Consuming plenty of magnesium-rich foods can help raise and maintain magnesium levels.
However, relying on dietary sources may not be sufficient to correct a deficiency, and magnesium supplementation can be a convenient and safe way to promote healthy magnesium stores.
4. What fruit has the most magnesium?
Dried figs and avocados—which are technically a fruit—are among the highest magnesium-containing fruits.
One cup of dried figs (150 grams) or one large avocado can contain more than 25 percent of the daily magnesium requirements for most adults.
5. What vegetable is highest in magnesium?
Spinach and other green leafy vegetables, such as Swiss chard, mustard greens, and kale, are excellent sources of magnesium.
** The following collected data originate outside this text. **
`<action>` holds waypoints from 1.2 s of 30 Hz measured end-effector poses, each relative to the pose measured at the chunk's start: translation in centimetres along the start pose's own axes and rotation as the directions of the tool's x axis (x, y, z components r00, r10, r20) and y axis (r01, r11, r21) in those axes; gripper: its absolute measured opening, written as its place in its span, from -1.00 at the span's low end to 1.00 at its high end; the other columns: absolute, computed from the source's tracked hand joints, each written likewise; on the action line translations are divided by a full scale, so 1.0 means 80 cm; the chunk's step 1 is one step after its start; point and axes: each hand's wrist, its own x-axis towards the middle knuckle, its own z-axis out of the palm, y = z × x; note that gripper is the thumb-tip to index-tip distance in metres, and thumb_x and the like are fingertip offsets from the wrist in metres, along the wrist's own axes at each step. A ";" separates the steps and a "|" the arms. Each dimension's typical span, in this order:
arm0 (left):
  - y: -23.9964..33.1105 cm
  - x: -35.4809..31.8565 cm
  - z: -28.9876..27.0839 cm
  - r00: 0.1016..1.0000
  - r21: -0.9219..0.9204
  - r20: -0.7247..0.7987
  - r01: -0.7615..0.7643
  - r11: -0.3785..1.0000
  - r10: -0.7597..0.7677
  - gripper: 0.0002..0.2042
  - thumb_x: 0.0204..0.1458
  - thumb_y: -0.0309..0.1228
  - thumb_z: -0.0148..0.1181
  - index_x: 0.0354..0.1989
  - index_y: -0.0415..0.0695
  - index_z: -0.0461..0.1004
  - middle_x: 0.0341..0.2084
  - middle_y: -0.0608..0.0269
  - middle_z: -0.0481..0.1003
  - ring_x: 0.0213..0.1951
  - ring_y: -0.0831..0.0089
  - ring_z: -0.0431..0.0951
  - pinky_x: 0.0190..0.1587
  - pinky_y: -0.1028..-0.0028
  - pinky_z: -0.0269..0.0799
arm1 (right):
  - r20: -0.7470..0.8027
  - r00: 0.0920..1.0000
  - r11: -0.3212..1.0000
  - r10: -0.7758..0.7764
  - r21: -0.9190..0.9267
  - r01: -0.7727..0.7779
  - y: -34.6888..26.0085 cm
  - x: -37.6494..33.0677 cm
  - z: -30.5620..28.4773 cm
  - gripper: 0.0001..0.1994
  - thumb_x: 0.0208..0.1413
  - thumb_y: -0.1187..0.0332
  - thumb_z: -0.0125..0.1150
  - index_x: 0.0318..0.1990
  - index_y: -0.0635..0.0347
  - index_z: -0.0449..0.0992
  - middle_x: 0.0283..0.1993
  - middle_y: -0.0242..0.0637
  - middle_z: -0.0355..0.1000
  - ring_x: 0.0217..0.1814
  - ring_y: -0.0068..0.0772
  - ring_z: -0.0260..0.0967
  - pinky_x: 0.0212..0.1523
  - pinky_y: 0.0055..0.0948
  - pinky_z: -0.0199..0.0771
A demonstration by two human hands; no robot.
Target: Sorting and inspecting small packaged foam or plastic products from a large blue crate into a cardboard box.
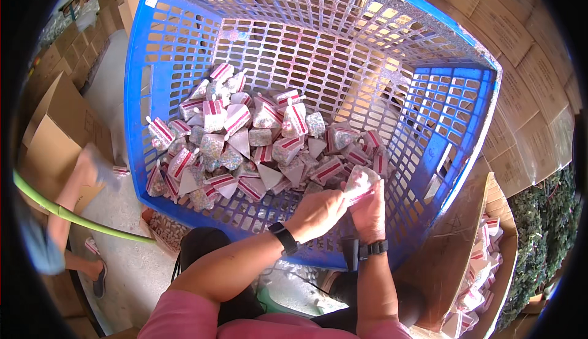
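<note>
Over the near right part of a large blue plastic basket (156,207), my two hands meet at a small clear packet with a red and white label (360,183). My right hand (369,213) holds it from the right, fingers closed. The fingertips of my left hand (318,214) pinch at its lower left side, though what exactly they grip is partly hidden. Inside the basket lies a heap of similar packets (236,118), with speckled contents and white and red card labels, piled toward the left and near side.
At the lower right stands an open cardboard box (499,216) with more packets. Stacked cartons (490,26) line the far right, beside dark green foliage (542,241). On the left, a green hose-like band (79,216) curves past another person's leg (67,192) and a carton (64,121).
</note>
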 end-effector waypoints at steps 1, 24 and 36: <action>-0.001 -0.002 0.002 0.984 0.188 0.021 -0.180 0.966 0.179 -0.82 0.05 -0.35 -0.08 -0.42 -0.22 0.31 -0.66 0.14 0.34 -0.57 0.28 0.43 -0.51 0.34 0.32 | -0.040 0.996 0.984 0.085 0.160 -0.078 0.002 0.001 0.003 -0.54 0.08 -0.01 -0.05 -0.04 0.19 0.30 -0.19 -0.18 0.39 -0.20 -0.26 0.35 -0.18 -0.31 0.38; -0.006 -0.026 -0.006 0.917 0.250 0.300 -0.340 0.907 0.261 -0.88 -0.17 -0.50 0.01 -0.43 -0.26 0.32 -0.49 0.09 0.34 -0.46 0.21 0.43 -0.45 0.32 0.38 | 0.354 0.921 0.986 -0.164 0.099 0.137 -0.099 0.024 -0.035 -0.44 0.06 -0.05 -0.10 0.05 0.23 0.22 -0.06 -0.13 0.31 -0.09 -0.21 0.31 -0.08 -0.19 0.32; -0.022 -0.077 0.020 0.908 0.277 0.410 -0.213 0.937 0.085 -0.90 -0.22 -0.43 0.04 -0.64 -0.14 0.45 -0.68 0.16 0.44 -0.51 0.19 0.50 -0.57 0.24 0.36 | 0.153 0.957 -0.359 0.245 -0.903 0.237 0.193 0.197 0.038 -0.56 -0.06 0.02 0.06 -0.25 0.28 0.39 -0.27 0.03 0.41 -0.23 -0.09 0.41 -0.35 -0.22 0.37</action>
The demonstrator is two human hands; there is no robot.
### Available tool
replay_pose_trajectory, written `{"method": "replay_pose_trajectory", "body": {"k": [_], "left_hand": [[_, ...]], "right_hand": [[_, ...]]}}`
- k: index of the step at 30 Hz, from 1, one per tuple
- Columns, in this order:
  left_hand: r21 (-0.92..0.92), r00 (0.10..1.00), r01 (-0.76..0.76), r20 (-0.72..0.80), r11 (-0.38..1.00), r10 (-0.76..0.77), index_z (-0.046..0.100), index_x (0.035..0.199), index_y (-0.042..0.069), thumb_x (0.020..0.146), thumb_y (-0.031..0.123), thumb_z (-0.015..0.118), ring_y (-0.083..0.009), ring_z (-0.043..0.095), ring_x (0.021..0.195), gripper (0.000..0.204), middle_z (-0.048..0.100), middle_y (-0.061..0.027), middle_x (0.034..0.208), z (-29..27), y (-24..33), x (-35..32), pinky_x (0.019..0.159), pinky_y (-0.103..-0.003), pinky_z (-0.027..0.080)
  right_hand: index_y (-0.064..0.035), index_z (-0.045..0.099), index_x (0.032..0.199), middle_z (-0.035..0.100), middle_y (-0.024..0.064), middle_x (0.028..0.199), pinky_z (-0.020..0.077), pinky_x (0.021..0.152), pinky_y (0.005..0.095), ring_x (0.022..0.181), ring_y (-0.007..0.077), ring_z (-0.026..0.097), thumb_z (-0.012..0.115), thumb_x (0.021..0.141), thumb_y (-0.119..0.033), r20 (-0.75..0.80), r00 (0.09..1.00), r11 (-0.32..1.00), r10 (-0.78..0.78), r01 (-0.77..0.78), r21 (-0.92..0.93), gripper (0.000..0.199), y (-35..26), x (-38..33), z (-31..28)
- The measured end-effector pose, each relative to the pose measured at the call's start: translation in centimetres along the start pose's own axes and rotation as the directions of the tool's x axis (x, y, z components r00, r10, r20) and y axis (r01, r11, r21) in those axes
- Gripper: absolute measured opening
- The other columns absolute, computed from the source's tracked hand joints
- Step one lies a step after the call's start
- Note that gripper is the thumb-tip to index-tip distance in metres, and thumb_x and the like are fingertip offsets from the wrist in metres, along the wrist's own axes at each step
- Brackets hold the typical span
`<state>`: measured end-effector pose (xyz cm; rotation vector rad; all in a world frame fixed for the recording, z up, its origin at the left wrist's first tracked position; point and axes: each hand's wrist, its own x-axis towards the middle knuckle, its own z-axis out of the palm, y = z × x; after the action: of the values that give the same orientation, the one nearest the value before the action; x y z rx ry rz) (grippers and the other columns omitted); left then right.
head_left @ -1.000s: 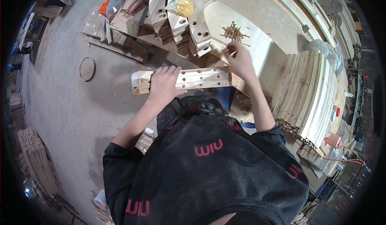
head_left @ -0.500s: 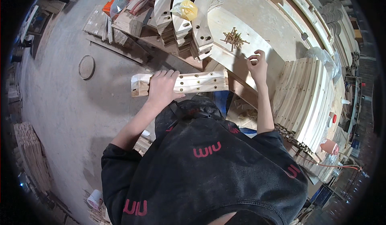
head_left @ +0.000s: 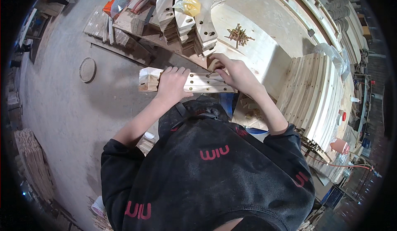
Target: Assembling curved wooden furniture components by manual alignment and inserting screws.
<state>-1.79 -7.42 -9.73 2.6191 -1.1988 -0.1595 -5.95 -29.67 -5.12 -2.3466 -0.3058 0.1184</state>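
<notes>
My left hand (head_left: 173, 83) is wrapped over the left part of a pale wooden block (head_left: 198, 88), made of strips lying side by side with rows of brass-coloured fittings in their holes. The block lies across in front of my body. Above its right part, the thumb and forefinger of my right hand (head_left: 235, 75) are closed in a pinch on a thin screw (head_left: 211, 72), its tip close to the block's top face. Beyond that, a pile of brass-coloured screws (head_left: 239, 36) lies on a pale board (head_left: 258, 51).
Curved wooden pieces (head_left: 204, 18) are stacked at the far side, with a yellow plastic bag (head_left: 191, 5) on top. A tall row of wooden slats (head_left: 308, 92) stands at the right. On the floor at left lies a round hoop (head_left: 87, 70). An orange box (head_left: 111, 4) sits at the far left.
My right hand has moved left and nearer, from beside the screw pile to the block, with a screw in its pinch. The left hand keeps its hold; the block has shifted slightly.
</notes>
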Motion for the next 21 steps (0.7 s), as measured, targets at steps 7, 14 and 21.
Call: {"method": "replay_pose_trajectory", "body": {"k": [7, 14, 21], "left_hand": [[0.031, 1.0, 0.007, 0.022, 0.999, -0.008, 0.057, 0.086, 0.005, 0.048, 0.036, 0.082, -0.0223, 0.057, 0.083, 0.055, 0.057, -0.007, 0.081, -0.7, 0.0, -0.3, 0.077, -0.033, 0.043], [0.041, 1.0, 0.027, 0.0, 0.999, -0.027, 0.058, 0.083, 0.006, 0.047, 0.036, 0.082, -0.021, 0.058, 0.081, 0.053, 0.058, -0.0062, 0.081, -0.8, -0.4, -0.8, 0.077, -0.032, 0.043], [0.034, 1.0, 0.019, 0.009, 0.999, -0.02, 0.058, 0.09, 0.005, 0.047, 0.033, 0.083, -0.0253, 0.057, 0.082, 0.057, 0.057, -0.0084, 0.081, -0.7, -0.6, -1.1, 0.077, -0.034, 0.045]], "right_hand": [[-0.0031, 0.044, 0.117, 0.064, 0.0147, 0.083, 0.049, 0.067, 0.0381, 0.078, 0.0328, 0.063, 0.057, 0.076, 0.001, 0.135, 0.99, 0.995, -0.036, 0.048, -0.091, 0.043, -0.6, 0.9, 1.2], [-0.0023, 0.042, 0.118, 0.064, 0.0152, 0.082, 0.0485, 0.066, 0.039, 0.075, 0.0333, 0.062, 0.056, 0.076, 0.0, 0.098, 0.988, 0.989, -0.116, 0.124, -0.079, 0.045, -1.4, 1.6, 0.9], [-0.0034, 0.04, 0.123, 0.064, 0.0146, 0.078, 0.0482, 0.065, 0.0391, 0.073, 0.0329, 0.062, 0.057, 0.074, -0.001, 0.148, 0.985, 0.98, -0.089, 0.113, -0.164, 0.052, -1.6, 1.9, 1.1]]}}
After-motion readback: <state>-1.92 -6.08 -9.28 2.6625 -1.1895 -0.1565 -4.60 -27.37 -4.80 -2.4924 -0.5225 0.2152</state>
6. What are the benefits of magnesium?
Magnesium is an essential cofactor in hundreds of biochemical reactions and plays a crucial role in energy production, digestion, muscle function, and cognition.
Maintaining adequate magnesium levels may lower the risk of heart disease, osteoporosis, migraines, and metabolic syndrome.
7. How much magnesium do I need each day?
According to the National Institute of Health (NIH), men should consume 420 mg and women 320 mg of magnesium daily.
8. What are the signs of magnesium deficiency?
Magnesium is needed for more than 600 metabolic and cellular pathways, and deficiency can manifest in a wide range of symptoms.
Common signs of magnesium deficiency include lethargy, high blood pressure, memory problems, brain fog, sleep issues, and muscle cramps.
9. What are the signs of too much magnesium (hypermagnesemia)?
Increased blood magnesium levels are typically caused by kidney issues or excessive intake of magnesium-containing medicines such as laxatives or antacids.
Symptoms such as tiredness, confusion, headaches, bladder issues, low blood pressure, and shallow breathing can indicate hypermagnesemia and should be taken seriously.
10. Can you get too much magnesium from food?
No, it’s generally not possible to get too much magnesium from dietary sources.